Incongruity in more meaning-focused tasks?
I wondered whether incongruity is only useful for controlled practice. After a few seconds wondering, I came to the answer: no; it can be used in more meaningful tasks, too. Here’s what sprang to mind…
This is my take on this classic activity.
We read a great little article about estate agents advertising a house as a ‘quaint fisherman’s cottage’, when in reality it was next to a nuclear power plant! That set the scene perfectly for some persuasive writing…
- Give each pair a picture of a house, some should be lovely, some truly horrible.
- Learners write a persuasive ad to try and sell the house.
- Next learners either read their ads aloud as a pitch or just pin them up on the wall like in an estate agent’s, except without the pictures.
- Finally, each pair must decide on one house to buy.
- The incongruity comes when you finally reveal the pictures and learners see what they’ve bought. My learners were in stitches, as several of them were persuaded to buy a pile of sticks in the middle of the desert.

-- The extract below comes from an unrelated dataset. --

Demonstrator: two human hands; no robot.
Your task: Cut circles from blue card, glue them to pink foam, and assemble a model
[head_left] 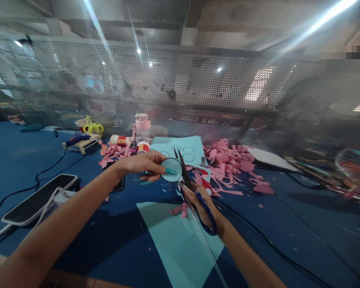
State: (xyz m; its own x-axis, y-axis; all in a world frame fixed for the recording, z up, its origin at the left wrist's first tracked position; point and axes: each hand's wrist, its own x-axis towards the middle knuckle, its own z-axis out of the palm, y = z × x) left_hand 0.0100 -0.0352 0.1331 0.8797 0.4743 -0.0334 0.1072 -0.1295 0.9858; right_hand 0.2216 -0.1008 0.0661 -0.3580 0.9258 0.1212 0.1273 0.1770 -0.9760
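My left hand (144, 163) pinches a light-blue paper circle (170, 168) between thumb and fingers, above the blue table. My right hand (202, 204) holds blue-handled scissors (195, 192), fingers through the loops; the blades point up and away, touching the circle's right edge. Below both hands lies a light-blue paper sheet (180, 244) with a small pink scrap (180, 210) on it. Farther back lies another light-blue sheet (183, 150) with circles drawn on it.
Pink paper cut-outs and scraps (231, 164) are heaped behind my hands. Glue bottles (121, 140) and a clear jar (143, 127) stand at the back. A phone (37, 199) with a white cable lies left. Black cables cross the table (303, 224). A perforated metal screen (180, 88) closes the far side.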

A picture tells a thousand words
The classic ‘make a story from the pictures’ can also rely heavily on incongruity, as you need to piece the story together from seemingly incongruous elements. Here in Thailand, everyone has a cockroach anecdote. I love to get learners to predict mine from pictures and do the same with their own anecdotes.
So just to recap, incongruity is a powerful driving force behind lots of simple TESOL games. When designing materials, it is well worth remembering this, as it can make a fairly repetitive controlled practice activity a memorable experience for everyone.
And it doesn’t need to stop with controlled practice. Teachers and materials designers can harness the principle of incongruity for all sorts of storytelling, prediction and persuasion/deception tasks.
Have you got any favourite activities that rely on incongruity? I’d love to hear them.